The study of virtual crop visualization was proposed early by researchers. The L-system [12], first proposed by Lindenmayer in 1968, was essentially a theory that continuously updated the strings representing plant growth and added geometric interpretations to the strings to generate fractal graphs of plants. In later studies, the L-system was continuously improved and extended [13,14,15,16,17,18]. Allen et al. proposed the L-peach model for modeling structural and physiological changes during tree growth [19]. Leitner et al. modeled plant root growth based on the L-system by defining growth rules [20]. Cieslak et al. presented an interactive method for creating and calibrating developmental plant models for maize and canola based on the L-system [21]. With increasing research on plant growth systems, different plant growth models have been proposed. De Reffye et al. developed the AMAP plant growth software system using the reference axis technique, which is another popular method for virtual plant modeling [22]. The reference axis technique uses a finite automaton to simulate plant morphology, and plant growth and development processes were obtained by Markov chain theory and state transition diagrams. Mündermann et al. constructed successively quantitative models of plant topology and organs based on plant growth patterns and empirical data [23]. Jallas et al. established a coupled model that integrates plant architectural modeling and physiologically based modeling to virtualize the cotton growth process [24]. Dornbusch et al. used intercepted apical cones to simulate leaf sheaths and internodes of spring barley and ellipsoidal bodies to simulate spikelet seeds [25]. Espana et al. used a two-dimensional rectangular plane to approximate the leaf blade and mapped different parts of the leaf into a 3D space to achieve 2D and 3D morphological simulation of the maize leaf [26]. Based on the biomechanics of cell growth, Abera et al. developed tissue generation algorithms to study the influence of leaf anatomy on photosynthesis [27, 28]. Although virtual crop visualization has achieved tremendous improvement, the major limitation of the established plant models is that the plant models are not realistic in morphology, color, and texture, and cannot be used for precise crop visualization.
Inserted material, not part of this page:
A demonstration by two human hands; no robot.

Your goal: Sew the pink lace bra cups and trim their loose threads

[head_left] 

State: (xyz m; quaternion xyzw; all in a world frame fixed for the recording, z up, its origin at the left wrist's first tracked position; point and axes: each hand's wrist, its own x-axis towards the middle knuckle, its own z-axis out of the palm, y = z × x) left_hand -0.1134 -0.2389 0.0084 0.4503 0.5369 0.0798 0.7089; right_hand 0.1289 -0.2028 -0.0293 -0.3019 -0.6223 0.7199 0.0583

Generative adversarial networks (GAN) [29], proposed by Ian Goodfellow, have revolutionized the deep learning field. GAN is one of the most widely used techniques for image generation. It generates fake data consistent with its distribution by continuously approximating the data distribution of real samples. The network includes two parts: generator G and discriminator D. The goal of G is to generate fake samples by imitating the data distribution of real samples, and the goal of D is to make judgments on the authenticity of the samples. In the training process, G and D are constantly pitted against each other and the performance of G and D is continuously optimized. Consequently, the generator can generate highly realistic images. DCGAN (deep convolutional generative adversarial networks) [30] proposed by Alec Radford et al. is an extension of GAN, in which the authors combined GAN and CNN to improve the ability of the GAN to learn image representations. GAN has been widely used in various academic fields. In the crop research field, GAN applications are mainly focused on plant dataset augmentation. To alleviate the lack of training data in plant phenotyping, Giuffrida et al. used generative adversarial networks to expand the dataset and improved the CNN accuracy for detecting and segmenting Arabidopsis [31]. Espejo-Garcia et al. used GAN to create artificial tomato images and improved weed recognition accuracy [32]. Lu et al. enhanced the dataset by generating pest images using GAN to improve the accuracy of the CNN classifier model for pest classification [33]. Barth et al. used an unsupervised recurrent GAN for unpaired image-to-image translation to generate segmented bell pepper images from bell pepper images, reducing the manual labeling task [34]. Kerdegari et al. utilized a semisupervised GAN to generate multispectral images of agricultural fields, demonstrating the potential of GAN-based methods for multispectral image classification [35]. One advantage of GAN is that the generated virtual images are very realistic. Thus, GAN networks have the potential to be applied in crop visualization research to produce highly realistic virtual crops.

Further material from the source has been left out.